Computational exploration of charge transfer dynamics in dye sensitized SnO2 and ZnS for photocatalytic applications

A computational investigation of some novel charge transfer complexes, prepared by the adsorption of dyes on SnO2 and ZnS, was carried out using semiempirical PM3 method. Natural dyes Chlorogenic acid (DTC) and Flavone (PHC) were adsorbed on 1  1  1 SnO2 and ZnS crystals to form SnO2-DTC, SnO2-DTC-PHC, and ZnS-DTC adsorption complexes. The electronic absorption spectra calculated using PM3 method showed a large bathochromic shift to 958 nm and 577 nm for SnO2-DTC and SnO2- DTC-PHC, respectively, suggesting the charge transfer complex formation. Moreover, the bandgap was reduced to 1.29 and 2.15 eV as compared to 3.4 eV of pristine SnO2. Subsequently, the adsorption of DTC on ZnS was accomplished and calculations were performed to determine the spectroscopic properties of the complex, where a considerable red shift was observed for ZnS-DTC as well.
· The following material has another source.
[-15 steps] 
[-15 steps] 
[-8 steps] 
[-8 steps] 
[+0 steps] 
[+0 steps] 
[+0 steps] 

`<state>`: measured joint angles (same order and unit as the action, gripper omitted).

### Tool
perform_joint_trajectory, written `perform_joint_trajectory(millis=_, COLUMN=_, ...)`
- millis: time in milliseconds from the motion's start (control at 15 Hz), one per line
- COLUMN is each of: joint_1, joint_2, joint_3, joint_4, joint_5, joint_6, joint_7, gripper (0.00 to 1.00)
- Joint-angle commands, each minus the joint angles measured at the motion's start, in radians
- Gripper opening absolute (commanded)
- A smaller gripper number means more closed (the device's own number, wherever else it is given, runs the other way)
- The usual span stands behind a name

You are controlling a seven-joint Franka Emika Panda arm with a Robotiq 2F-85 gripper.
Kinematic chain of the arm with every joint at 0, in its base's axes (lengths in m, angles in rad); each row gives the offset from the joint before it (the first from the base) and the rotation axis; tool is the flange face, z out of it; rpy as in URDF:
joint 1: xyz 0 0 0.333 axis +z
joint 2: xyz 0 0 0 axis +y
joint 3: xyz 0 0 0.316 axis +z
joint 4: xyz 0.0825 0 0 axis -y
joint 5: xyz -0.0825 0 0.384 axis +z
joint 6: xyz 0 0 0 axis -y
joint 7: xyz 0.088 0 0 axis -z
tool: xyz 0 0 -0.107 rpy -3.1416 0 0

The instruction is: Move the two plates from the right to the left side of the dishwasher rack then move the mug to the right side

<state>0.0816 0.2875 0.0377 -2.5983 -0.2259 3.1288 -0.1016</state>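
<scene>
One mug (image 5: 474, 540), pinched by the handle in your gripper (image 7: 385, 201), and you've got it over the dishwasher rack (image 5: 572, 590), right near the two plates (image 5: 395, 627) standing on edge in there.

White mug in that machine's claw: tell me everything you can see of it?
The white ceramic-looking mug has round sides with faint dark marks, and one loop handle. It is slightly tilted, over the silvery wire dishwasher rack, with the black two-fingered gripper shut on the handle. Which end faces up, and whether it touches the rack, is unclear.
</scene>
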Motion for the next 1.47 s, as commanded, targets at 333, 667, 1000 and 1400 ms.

The semiempirical PM3 calculations pointed to stability of SnO2-DTC, SnO-DTC-PHC, and ZnS-DTC as predicted from negative adsorption energy values. The energies of Highest Occupied Molecular Orbital (HOMO) and Lowest Unoccupied Molecular Orbital (LUMO) determined from single-point energy calculations were concomitant with the proposed photocatalytic mechanisms.